This article by Hope Hodge Seck originally appeared on Military.com, the premier source of information for the military and veteran community.
The infantry unit of the future is sophisticated, with electronic warfare capabilities, robust intelligence and reconnaissance capabilities, and the ability to conduct local influence operations.
And the future is now.
When Marine Corps Commandant Gen. Robert Neller named an experimental infantry unit, 3rd Battalion, 5th Marines, in early 2016, much of the concept was built around hardware: testing out unmanned systems, vehicles, and weapons for use by the force. But, more than a year later, many of the recommendations coming out of the experiment have to do with enhancing the skill set inherent in the infantry battalion, not just the gear the unit carries.
Brig. Gen. Christian Wortman, the commanding general of Marine Corps Warfighting Lab, told reporters at the Pentagon Tuesday that some new capabilities expected to arrive for infantry battalions include an increased sniper platoon, to enhance surveillance and reconnaissance; tools to manage and monitor the signature the unit creates; and new positions focused on information and effective communication with adversaries and local populations downrange.
“At the battalion level, we gave [the Marines] some tools to support military information operations, to be able to support our influence efforts in a contested [area of operations] and to work to gain the support of local populations and discourage the efforts of potential adversary forces,” Wortman said.
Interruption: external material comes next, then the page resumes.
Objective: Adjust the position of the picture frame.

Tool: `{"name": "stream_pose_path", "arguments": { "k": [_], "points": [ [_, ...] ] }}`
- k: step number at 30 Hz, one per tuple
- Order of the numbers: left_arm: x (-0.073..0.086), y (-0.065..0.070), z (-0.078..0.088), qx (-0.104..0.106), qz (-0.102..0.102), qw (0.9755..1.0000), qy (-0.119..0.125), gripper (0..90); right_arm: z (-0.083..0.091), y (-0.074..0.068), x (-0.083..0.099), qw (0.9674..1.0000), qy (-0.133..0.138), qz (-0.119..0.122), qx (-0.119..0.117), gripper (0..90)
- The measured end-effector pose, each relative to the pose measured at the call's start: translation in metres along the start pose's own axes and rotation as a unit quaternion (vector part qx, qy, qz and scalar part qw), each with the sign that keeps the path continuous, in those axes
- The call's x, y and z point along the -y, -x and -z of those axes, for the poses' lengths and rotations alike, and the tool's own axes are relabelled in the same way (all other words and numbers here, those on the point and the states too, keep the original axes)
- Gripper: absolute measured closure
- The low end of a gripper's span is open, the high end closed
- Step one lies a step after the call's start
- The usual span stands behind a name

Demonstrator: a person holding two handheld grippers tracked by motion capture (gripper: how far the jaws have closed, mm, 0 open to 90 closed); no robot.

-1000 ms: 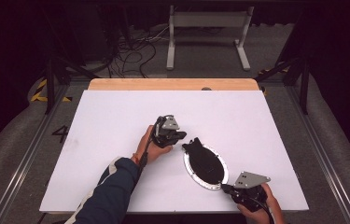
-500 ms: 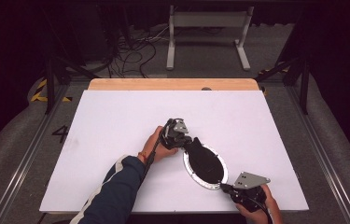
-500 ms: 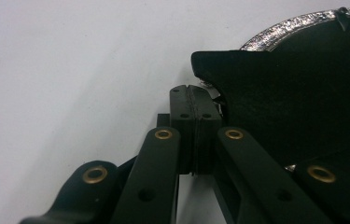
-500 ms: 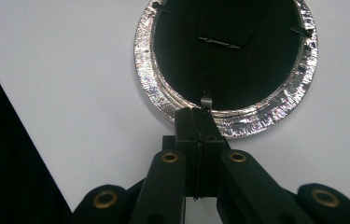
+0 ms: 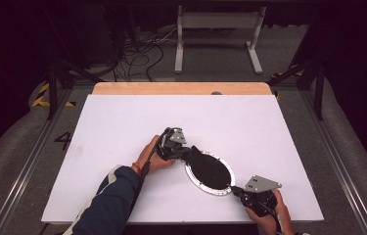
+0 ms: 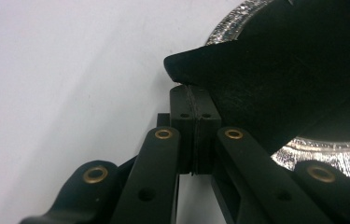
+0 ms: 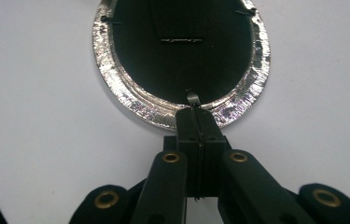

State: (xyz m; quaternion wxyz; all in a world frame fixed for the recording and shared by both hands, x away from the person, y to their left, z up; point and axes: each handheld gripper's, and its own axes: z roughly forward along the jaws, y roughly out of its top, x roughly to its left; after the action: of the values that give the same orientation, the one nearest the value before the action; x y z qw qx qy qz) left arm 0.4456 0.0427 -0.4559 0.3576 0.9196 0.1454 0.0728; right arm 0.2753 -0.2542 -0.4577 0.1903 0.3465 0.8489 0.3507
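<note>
An oval foil tray with a silvery rim and a black inside lies on the white table near its front. A black flap rises from the tray's far-left end to a point. My left gripper is shut, and its tips sit right under the flap's pointed edge. I cannot tell whether anything is pinched there. My right gripper is at the tray's near-right end. It is shut on a small curled foil tab at the rim.
The white sheet covers the table, with a wooden strip along the far edge. Beyond it, cables and a white frame lie on the floor. A person's sleeve comes in at the bottom left.
My left gripper has moved right and slightly down, from beside the tray to the tip of the black flap. The right gripper and the tray have stayed put.
</note>
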Motion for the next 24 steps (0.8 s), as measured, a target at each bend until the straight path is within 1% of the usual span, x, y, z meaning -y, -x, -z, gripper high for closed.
{"name": "stream_pose_path", "arguments": {
  "k": [3,4,5,7,8,9,10,11,13,15,17,19,21,24],
  "points": [
    [0.007,0.002,0.006,0.003,-0.005,1.0,-0.001,89.9,-0.003,0.0,-0.002,1.0,0.002,-0.005,0.008,90.0],
    [0.008,0.003,0.008,0.0,-0.003,1.0,0.0,89.9,-0.003,0.001,-0.002,0.9999,0.002,-0.008,0.008,90.0],
    [0.01,0.003,0.009,0.003,-0.003,1.0,-0.001,89.9,-0.003,0.001,-0.002,0.9999,0.002,-0.009,0.008,90.0],
    [0.013,0.006,0.011,0.004,0.002,1.0,0.001,89.9,-0.002,0.0,-0.002,0.9999,0.001,-0.012,0.002,90.0],
    [0.014,0.006,0.012,0.004,-0.004,1.0,0.0,89.9,-0.001,-0.001,-0.002,0.9999,0.0,-0.011,-0.004,90.0],
    [0.014,0.008,0.013,0.002,-0.005,1.0,0.0,89.9,0.0,-0.003,-0.001,0.9999,0.0,-0.01,-0.012,90.0],
    [0.014,0.008,0.013,0.002,-0.005,1.0,0.0,89.9,0.0,-0.003,-0.001,0.9999,0.0,-0.01,-0.012,90.0],
    [0.015,0.009,0.014,0.003,-0.005,1.0,-0.003,89.9,-0.001,-0.006,-0.001,0.9997,0.002,-0.014,-0.018,90.0],
    [0.016,0.01,0.015,0.0,-0.007,1.0,-0.004,89.9,-0.002,-0.008,-0.002,0.9998,0.003,-0.009,-0.017,90.0],
    [0.017,0.011,0.015,-0.003,-0.008,1.0,-0.003,89.9,-0.003,-0.008,-0.003,0.9995,0.007,-0.016,-0.027,90.0],
    [0.019,0.011,0.017,0.0,-0.004,1.0,-0.001,89.9,-0.004,-0.01,-0.004,0.9995,0.009,-0.013,-0.028,90.0],
    [0.021,0.011,0.018,0.004,0.002,1.0,0.003,89.9,-0.005,-0.012,-0.005,0.9997,0.009,-0.009,-0.022,90.0],
    [0.023,0.012,0.02,0.003,0.003,1.0,0.002,89.9,-0.006,-0.011,-0.006,0.9998,0.008,-0.009,-0.014,90.0],
    [0.027,0.013,0.022,0.005,0.006,1.0,0.006,89.9,-0.008,-0.006,-0.007,0.9998,0.009,-0.018,0.007,90.0]
  ]
}}
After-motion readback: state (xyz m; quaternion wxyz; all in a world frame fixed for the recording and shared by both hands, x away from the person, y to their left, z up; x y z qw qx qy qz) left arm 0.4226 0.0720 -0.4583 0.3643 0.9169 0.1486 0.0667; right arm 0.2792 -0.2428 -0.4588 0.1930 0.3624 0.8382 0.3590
Military influence support operations, or MISO, is a field better known to the public by a name the Army still uses: psychological operations, or PSYOP.
The terms cover a range of activities from direct communication with local civilians by use of leaflet or radio broadcast, to deception strategies aimed at the enemy — all intended to influence emotions, motives, and decision-making in favor of a particular objective.
“At the battalion level, we want them to be part of the equation for effectively engaging local populations, engaging adversary forces,” Wortman told Military.com.
“The means of delivery have changed a lot. Being able to reach people on their phones with texts or other types of capabilities to deliver messages, those are the types of tools that we want to be able to provide down to the battalion level,” he continued. “It just hasn’t been part of the battalion fight up to this point.”
In experimentation, the unit was given “enhanced situational awareness tools,” including radios that can interface with tablets equipped with battlefield visualization software designed to enhance awareness of what’s happening in the region with friendly forces, enemies, and any local civilian population, Wortman said.
Recommendations for unit improvement after the experimentation included adding an information environment operations officer and an information management officer, as well as an additional forward air controller at the battalion level.
As for the addition of more scout snipers, that will also improve battlefield awareness, Wortman said. He said the Marines are looking to add eight additional snipers to the existing scout sniper platoons inside infantry battalions.
“[It’s] just recognizing the demand of being able to operate with high levels of awareness of what our adversary might be doing and then to be able to engage with precision in a complex environment that potentially involves civilians,” Wortman said. “We recognize that scout snipers enable us to achieve a lot of that.”
All of these changes in some way reinforce a key takeaway of the Marines’ infantry experiment: that the service is in “an age of strategic competition,” requiring key capability changes to better accomplish the mission.
“We’re locked in to a competition for the support of the local population. And in a counterinsurgency kind of environment, there’s a premium on gaining that kind of support,” Wortman said. “But even in an age of strategic competition, we want to ensure that we’ve got the right tools to reach out to civilian populations so they understand the nature of our operations … So we want to have tools to support the strategic message at the tactical edge so that we’re able to reinforce that and communicate that effectively.”